Polyposis colon - intestinal polyposis syndromes

Polyposis colon - intestinal polyposis syndromes

    * Introduction
    * Signs and symptoms
    * Diagnosis
    * Treatment
Intestinal polyposis is a serious hereditary disease that occurs in puberty, characterized by the appearance of multiple polyps in the intestinal mucosa. The most common intestinal polyposis is manifested by diffuse abdominal pain, intestinal bleeding (bloody stools) and changes in bowel habits. Have been described several hereditary syndromes that have as common factor intestinal polyps.
Gardner first published an article on familial polyposis, colon polyps in describing a Utah family whose members had died from colon cancer in September over three generations, at a mean age of 34 years. Some genetic abnormalities present with gastrointestinal polyps. Individuals with Gardner syndrome develop adenomatous polyps throughout the gastrointestinal tract accompanied by extracolonice events, including periampulare adenoma, papillary thyroid carcinoma, hepatoblastom, osteomas of the mandible and skull, epidermal cysts and dermoid tumors.
Individuals with Turcot syndrome, a rare recessive autosomal disorder, shows brain tumors (glioblastoma multiforme, medulloblastoma) and which often become malignant colonic adenomas in patients younger than 30 years.
Initially described the Peutz-Jeghers syndrome Peutz Jeghers in 1921 followed in 1941. Malignant degeneration is characterized by gastrointestinal polyps and extraintestinal neoplasms development, including the pancreas, and the gynecologic testiculii. The development of gynecomastia usually precedes the development of testicular or gynecologic neoplasms. In Peutz-Jeghers syndrome polyps can occur anywhere in the digestive tract, most commonly in the jejunum, accompanied by melanin spots of the lips and fingers.
Bannayan-Riley-Ruvalcaba syndrome known as Bannayan-Zonana syndrome was described by Riley and Smith in 1961, then Bannayana in 1971 and later characterized by Zonana in 1975. This associate of colon polyps and language hamartosi with macrocephaly, lipomas and hemangiomas.

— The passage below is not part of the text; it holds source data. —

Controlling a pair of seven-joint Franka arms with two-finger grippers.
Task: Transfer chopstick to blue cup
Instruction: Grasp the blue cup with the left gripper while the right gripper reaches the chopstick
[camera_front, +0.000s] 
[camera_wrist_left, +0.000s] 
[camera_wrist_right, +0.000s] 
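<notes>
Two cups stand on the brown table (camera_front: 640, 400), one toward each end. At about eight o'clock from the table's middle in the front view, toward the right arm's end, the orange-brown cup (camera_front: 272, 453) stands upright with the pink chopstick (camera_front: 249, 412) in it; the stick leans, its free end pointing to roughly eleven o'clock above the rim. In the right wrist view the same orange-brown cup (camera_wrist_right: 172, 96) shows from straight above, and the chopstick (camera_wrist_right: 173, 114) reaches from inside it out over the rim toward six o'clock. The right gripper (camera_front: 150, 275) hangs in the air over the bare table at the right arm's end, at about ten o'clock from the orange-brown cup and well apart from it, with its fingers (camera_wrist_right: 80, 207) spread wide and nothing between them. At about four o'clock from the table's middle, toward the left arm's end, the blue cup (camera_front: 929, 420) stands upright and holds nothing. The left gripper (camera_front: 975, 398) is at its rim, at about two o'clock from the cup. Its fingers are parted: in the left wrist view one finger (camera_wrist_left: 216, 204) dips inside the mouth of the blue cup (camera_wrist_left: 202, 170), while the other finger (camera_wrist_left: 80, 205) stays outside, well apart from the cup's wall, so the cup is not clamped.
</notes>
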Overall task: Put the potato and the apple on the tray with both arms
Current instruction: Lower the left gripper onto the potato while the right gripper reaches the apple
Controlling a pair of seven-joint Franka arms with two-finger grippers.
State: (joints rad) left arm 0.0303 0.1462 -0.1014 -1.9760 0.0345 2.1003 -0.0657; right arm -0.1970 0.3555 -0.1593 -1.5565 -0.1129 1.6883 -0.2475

Gorlin and Goltz described Gorlin syndrome, also known as nevoid basal cell carcinoma syndrome. It is characterized by gastric polyps hamartosi, palm spots, short metacarpal, keratocisti odontogenic, intracranial calcifications, skeletal malformations and cancer (basal cell carcinoma, ovarian carcinoma, medulloblastoma).
People Cronkhite-Canada syndrome shows multiple abnormalities in the intestinal polyps actodermice, including skin hyperpigmentation, alopecia and onicoheterotopie.
Cowden syndrome is an autosomal dominant hereditary disorder. People with this syndrome shows at the age of 10-30 years hamartosi hyperplastic polyps in the gastrointestinal tract, including esophagus, the esophageal glycogen acanthosis, hamartoame orocutanate the face, breast neoplasia hamartoame lung, thyroid, colon adenocarcinoma.
Inflammatory polyps are discovered in 1% of children. Multiple inflammatory polyps associated with painless rectal bleeding, rectal prolapse and no seat colony characterize juvenile polyposis. Malignant potential is much higher compared to Gardner's syndrome.